▸ **YOUR OBJECTIVE**
What follows is a listing. Write it all out exactly.

▸ **DATA BELOW**

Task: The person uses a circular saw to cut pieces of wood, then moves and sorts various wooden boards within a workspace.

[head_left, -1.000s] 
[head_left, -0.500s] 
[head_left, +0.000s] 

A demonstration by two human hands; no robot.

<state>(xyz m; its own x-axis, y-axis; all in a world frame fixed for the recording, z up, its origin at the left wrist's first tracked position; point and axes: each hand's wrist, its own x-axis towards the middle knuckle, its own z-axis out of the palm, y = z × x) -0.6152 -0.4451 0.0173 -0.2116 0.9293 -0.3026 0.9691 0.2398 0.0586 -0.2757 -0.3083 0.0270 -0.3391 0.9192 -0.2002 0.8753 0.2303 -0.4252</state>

▸ **EXERCISE ANSWER**
Task: The person uses a circular saw to cut pieces of wood, then moves and sorts various wooden boards within a workspace.

[head_left, -1.000s] 
[head_left, -0.500s] 
[head_left, +0.000s] 

A demonstration by two human hands; no robot.

<state>(xyz m; its own x-axis, y-axis; all in a world frame fixed for the recording, z up, its origin at the left wrist's first tracked position; point and axes: each hand's wrist, its own x-axis towards the middle knuckle, its own z-axis out of the palm, y = z × x) -0.6152 -0.4451 0.0173 -0.2116 0.9293 -0.3026 0.9691 0.2398 0.0586 -0.2757 -0.3083 0.0270 -0.3391 0.9192 -0.2002 0.8753 0.2303 -0.4252</state>

This exercise has now been fully answered.